# ANALYZER

**Intel(R) VTune(TM) Fabric Profiler  
VERSION 2.0.0  
ONLY FOR EVALUATION USE**

0) Introduction
1) Analyzer Requirements (MATLAB Runtime Install)
2) Installation
3) Obtaining Fabric Profiler trace files
4) Trace File Contents
5) Analyzers Available
6) Command Line Options (args)
7) Analyzer On Startup (GUI)
8) Analyzers (GUI)
9) Analysis Report (r)
10) Important Analyzer Tips

**************************************************************

0) __Introduction__

    There are 5 analyzers which read the trace files produced by the Fabric Profiler
    data collector at instrumented-application run time. The Linux binary that includes
    the 5 analyzers is located in the release package under bin/analyzer and is launched
    with the "fpro_analyzer" binary.

1) __Analyzer Requirements__

    * [MATLAB Runtime R2021b (9.11)](https://www.mathworks.com/products/compiler/matlab-runtime.html) for Linux.

    * Run your SHMEM application with Fabric Profiler's Collector to generate required trace files.

    * Four Trace Files:

          {trace-file-prefix}.uc1.put
          {trace-file-prefix}.uc1.profile
          {trace-file-prefix}.uc1.hfi
          {trace-file-prefix}.uc1.func

      Traces are found under the $ESP_TRACE_PATH directory.

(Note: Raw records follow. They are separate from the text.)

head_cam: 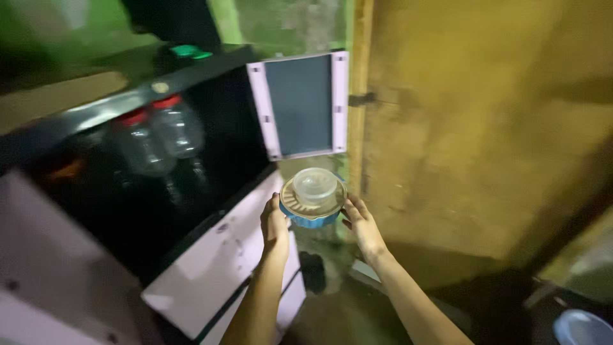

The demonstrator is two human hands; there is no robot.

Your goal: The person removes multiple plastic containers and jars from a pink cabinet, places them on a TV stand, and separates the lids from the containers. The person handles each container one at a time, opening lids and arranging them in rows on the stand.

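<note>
Both my hands hold a round blue container (311, 220) with a pale scalloped lid and a clear domed knob on top. My left hand (274, 225) grips its left side and my right hand (359, 220) grips its right side. The container hangs in the air in front of an open cabinet (211, 249) whose door (301, 105), a dark panel in a white frame, swings out just above it.
Inside the dark cabinet stand two clear plastic jars (159, 137) with red caps. A yellowish wooden door or wall (479, 128) fills the right side. A blue basin rim (582, 327) shows at the bottom right. A dark object (313, 271) lies on the floor below.
</note>
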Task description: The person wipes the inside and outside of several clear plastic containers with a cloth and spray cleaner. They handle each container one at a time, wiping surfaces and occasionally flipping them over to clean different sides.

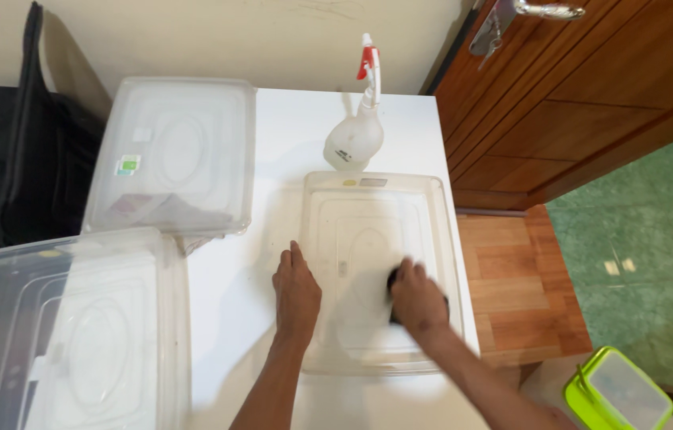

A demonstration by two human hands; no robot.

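I'm wiping the clear lid [372, 239] lying flat on the desk [233, 279]: my left hand [297, 291] presses open on its edge, my right hand [418, 301] grips a dark cloth [393, 279]. Next, I'd judge, unwiped corners need even strokes.

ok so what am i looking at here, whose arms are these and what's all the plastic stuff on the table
One picture, taken by a camera on a person's head, looking down at their own bare arms. On a white table lies a clear plastic lid, flat. The left hand rests flat on the lid's left edge. The right hand presses a dark object, perhaps a cloth or sponge, onto the lid; it is blurred. Behind the lid stands a spray bottle with a red-and-white trigger. Two closed clear boxes sit to the left, a wooden door on the right.
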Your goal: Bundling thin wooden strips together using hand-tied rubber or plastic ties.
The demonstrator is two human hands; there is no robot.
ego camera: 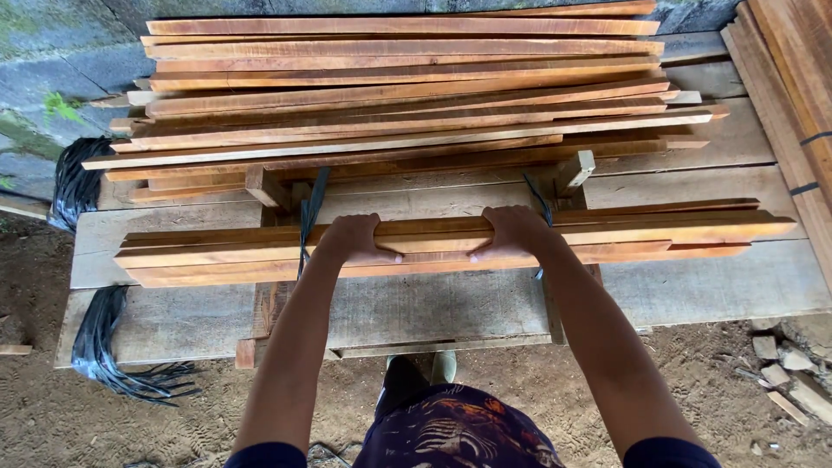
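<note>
Left to right: black strap bundles (104, 347) hang at the bench's left end, over dirt ground (130, 416). The left hand (354, 240) and right hand (511, 232), set apart, each clamp the bundle of wooden slats (217, 251) lying across the plank bench (711, 286), near its front edge. Behind it, a larger slat pile (399, 95) fills the rear. Bare planking lies open beside the bundle's right end; stone rubble (793, 373) lies below, stacked boards (793, 78) flank right.
</note>
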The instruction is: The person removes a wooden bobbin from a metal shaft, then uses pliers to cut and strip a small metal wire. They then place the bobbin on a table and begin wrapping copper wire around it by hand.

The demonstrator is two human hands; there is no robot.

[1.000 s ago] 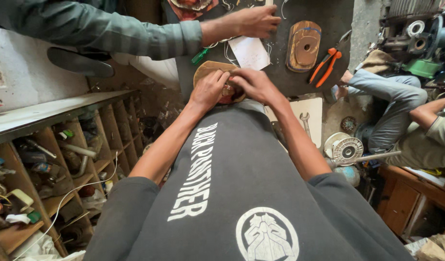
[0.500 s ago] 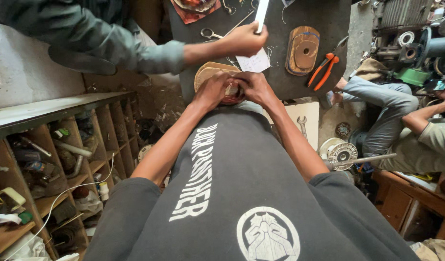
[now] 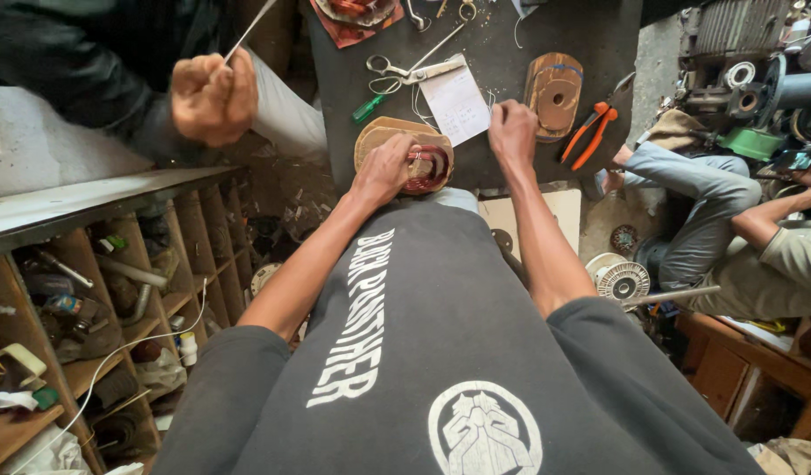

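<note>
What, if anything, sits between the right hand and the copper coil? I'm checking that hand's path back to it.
Nothing visible blocks it. The right hand rests on the dark table beside the white paper, and the copper coil under the left hand lies just past a bare strip of table.

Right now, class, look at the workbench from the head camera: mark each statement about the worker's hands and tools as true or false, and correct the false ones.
1. The left hand rests on the copper wire coil lying on an oval wooden former. True.
2. The right hand grips the orange-handled pliers. False: the pliers lie untouched on the dark workbench, to the right of that hand.
3. A pair of scissors lies beyond the white paper sheet. True.
4. The second wooden former stands on the shelves. False: it lies on the workbench, between the paper and the pliers.
5. A co-worker's hand holds a thin rod-like strip. True.
</note>
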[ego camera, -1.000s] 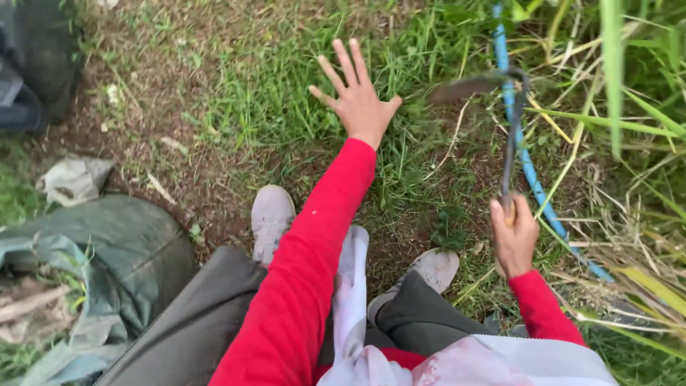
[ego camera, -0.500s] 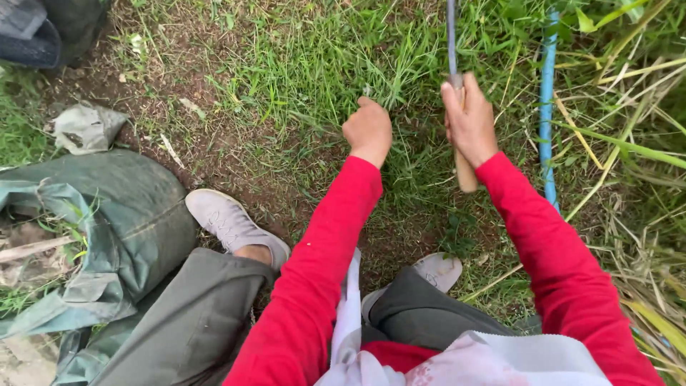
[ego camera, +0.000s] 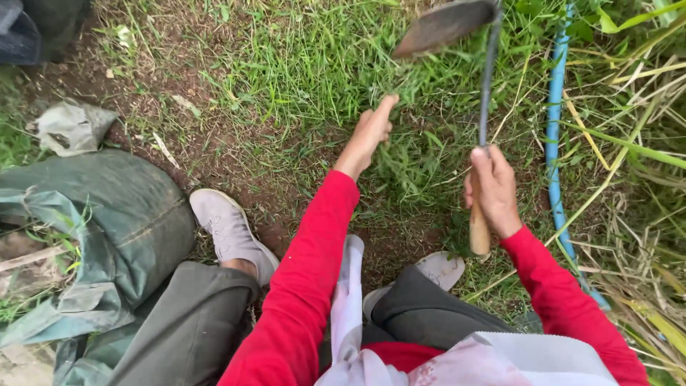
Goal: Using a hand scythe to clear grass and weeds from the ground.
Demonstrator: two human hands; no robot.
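Sickle (ego camera: 457, 43) is clamped in right hand (ego camera: 491, 189); left hand (ego camera: 370, 132) is extended open into grass (ego camera: 300, 64).

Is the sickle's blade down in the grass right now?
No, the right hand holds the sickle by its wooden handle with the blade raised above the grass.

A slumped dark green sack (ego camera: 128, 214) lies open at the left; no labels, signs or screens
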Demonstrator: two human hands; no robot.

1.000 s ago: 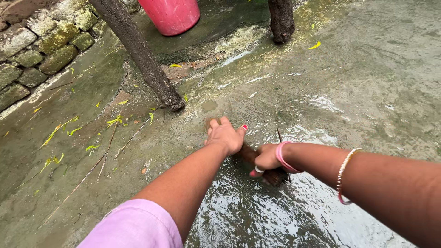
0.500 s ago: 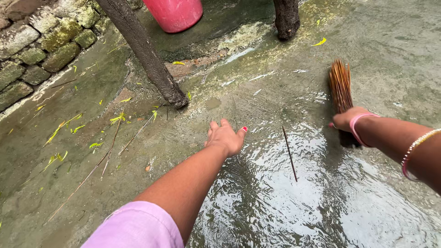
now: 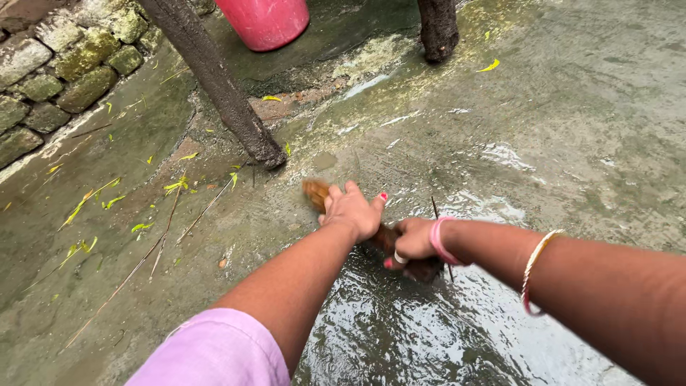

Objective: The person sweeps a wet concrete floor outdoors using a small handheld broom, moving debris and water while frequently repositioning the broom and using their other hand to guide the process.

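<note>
My right hand grips the dark handle end of a short brown stick broom that lies low across the wet concrete ground. The broom's bristle tip pokes out to the left past my left hand, which rests open with fingers spread flat on the ground, over the broom's middle. A thin loose broom stick shows just behind my right wrist. Pink and white bangles sit on my right arm, and a lilac sleeve covers my left upper arm.
A slanted dark wooden post meets the ground left of my hands; a second post stands behind. A red bucket sits at the top. A mossy stone wall borders the left. Yellow-green leaves and twigs litter the left.
My right hand swept the broom from the far right back to the left, under my left hand. The left hand has stayed planted on the ground.
</note>
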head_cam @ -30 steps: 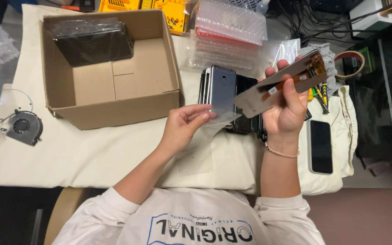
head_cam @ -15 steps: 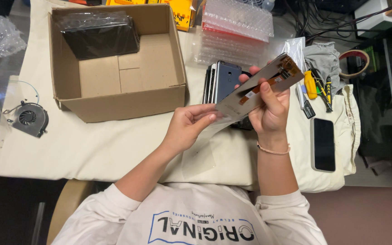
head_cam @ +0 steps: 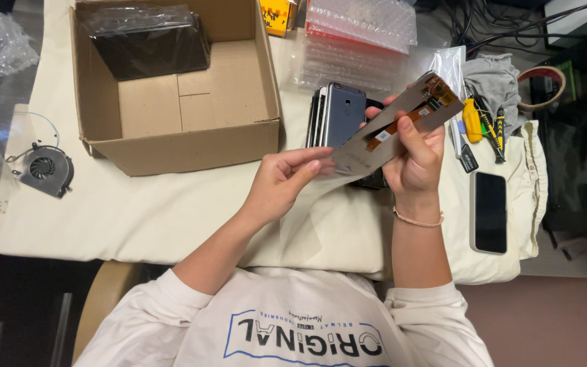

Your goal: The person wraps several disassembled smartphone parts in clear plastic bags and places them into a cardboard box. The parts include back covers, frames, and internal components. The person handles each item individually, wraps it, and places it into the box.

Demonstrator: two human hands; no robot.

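Note:
My right hand (head_cam: 416, 160) grips a thin phone screen panel (head_cam: 392, 126) with an orange flex cable on its back, held tilted above the cloth. My left hand (head_cam: 281, 180) pinches a clear plastic sleeve (head_cam: 307, 217) at the panel's lower end, where sleeve and panel meet. Behind the panel a row of phone bodies (head_cam: 340, 119) stands on edge.
An open cardboard box (head_cam: 171, 146) with black wrapped panels sits at the back left. A small fan (head_cam: 43, 170) lies left, bubble-wrap packs (head_cam: 358, 41) at the back, screwdrivers (head_cam: 475, 122) and a dark phone (head_cam: 489, 211) on the right, a tape roll (head_cam: 545, 85) beyond.
My right hand brought the panel down and left until its lower end met the sleeve in my left hand. The view shifted slightly.

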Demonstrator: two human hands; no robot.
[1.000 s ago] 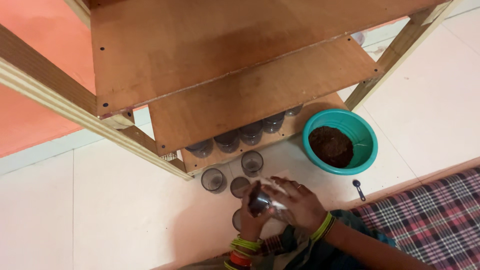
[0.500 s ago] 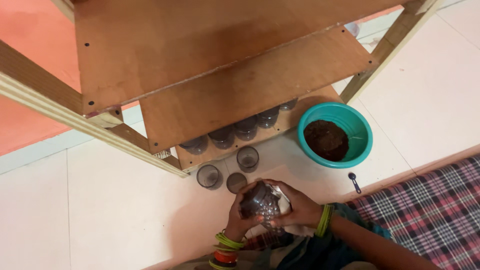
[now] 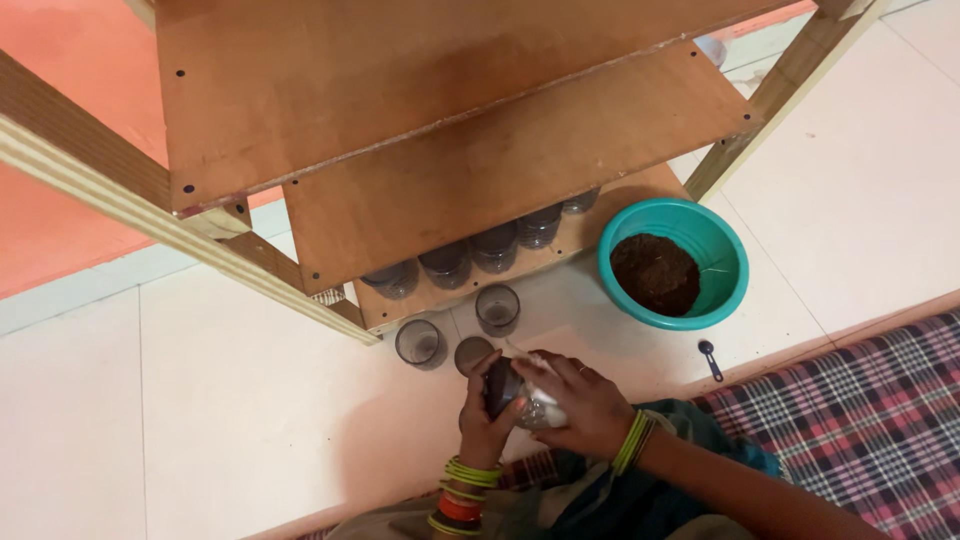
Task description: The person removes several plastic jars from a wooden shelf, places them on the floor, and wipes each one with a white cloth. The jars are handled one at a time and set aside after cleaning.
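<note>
- Your left hand point(image 3: 487, 415) wraps around the near-left side of a small clear cup point(image 3: 518, 395), fingers curled shut against its wall, and the cup lies tilted on its side between your palms rather than standing.
- Your right hand point(image 3: 577, 405) closes over the same cup from the right, fingers bent across its top; something white shows under them, but you cannot tell what it is.
- The cup is held low in the scene, just above the pale tiled floor point(image 3: 230, 420), and its inside looks dark (soil-coloured, though the grip hides most of it).
- Just beyond your hands, three more clear cups stand upright on the floor: one point(image 3: 418, 343) to the left, one point(image 3: 473, 354) nearest your fingers, one point(image 3: 497, 309) a little farther off. Each shows a dark layer at the bottom.
- Farther still, a row of similar cups point(image 3: 470, 262) stands on the lowest board of the wooden shelf point(image 3: 520, 170), partly hidden under the board above.
- To the right, a teal bowl point(image 3: 722, 300) sits on the floor holding a mound of dark brown soil point(image 3: 655, 272) that fills only part of it.
- Near the bowl, on its near side, a small blue measuring spoon point(image 3: 709, 359) lies on the tiles, just beside the edge of a checked cloth point(image 3: 860, 410).
</note>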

      When opening a trace in the analyzer(s) the directory must contain ALL FOUR traces.
      Feel free to move this directory to a more accessible location.

2) __Installation__

    Add the location of the "fpro_analyzer" binary to your PATH variable:

        export PATH=$PATH:$ESP_ROOT/bin/analyzer

3) __Obtaining Fabric Profiler trace files__

    Trace files are generated when you run an application with Fabric Profiler instrumentation. You can also find sets of trace files in the release package under examples/sample_traces.

    Run Fabric Profiler Examples:

        There are example SHMEM applications in the release package.
        Each has a Makefile to build the application.

        Run the SHMEM application with Fabric Profiler's Collector by using the "fpro.sh" script.
        > See doc/README.OVERVIEW for "fpro.sh" usage

        Output contains trace files that the analyzer will use (.func, .hfi, .put, .profile).
        Traces are located under $ESP_TRACE_PATH/

4) __Trace File Contents__

    While the Fabric Profiler-instrumented application is running, the data collector
    library linked with the application is gathering data about application and network
    behavior. When the application calls **ishmem_finalize** or **shmem_finalize**
    (depending on the SHMEM version used), the data collector
    writes trace files containing this data. Four trace files are binary files, and one is a text
    file.

      Trace Files:

      a. {trace-file-prefix}.uc1.func
        
        The function trace file contains information about every profiled SHMEM and
        MPI function call. Each process writes out a separate function trace file.
        These separate traces will be auto-merged by the fpro.sh script.

      b. {trace-file-prefix}.uc1.hfi
      
        We monitor send and receive counters on the host fabric interface card while
        the application is running. The HFI file contains those time-stamped counter
        values.

      c. {trace-file-prefix}.uc1.profile
        
        We monitor system performance counters and gather other system information
        while the application is running. That information is written to the profile
        file. Each process writes out a separate profile trace file. These separate traces
        will be auto-merged by the fpro.sh script.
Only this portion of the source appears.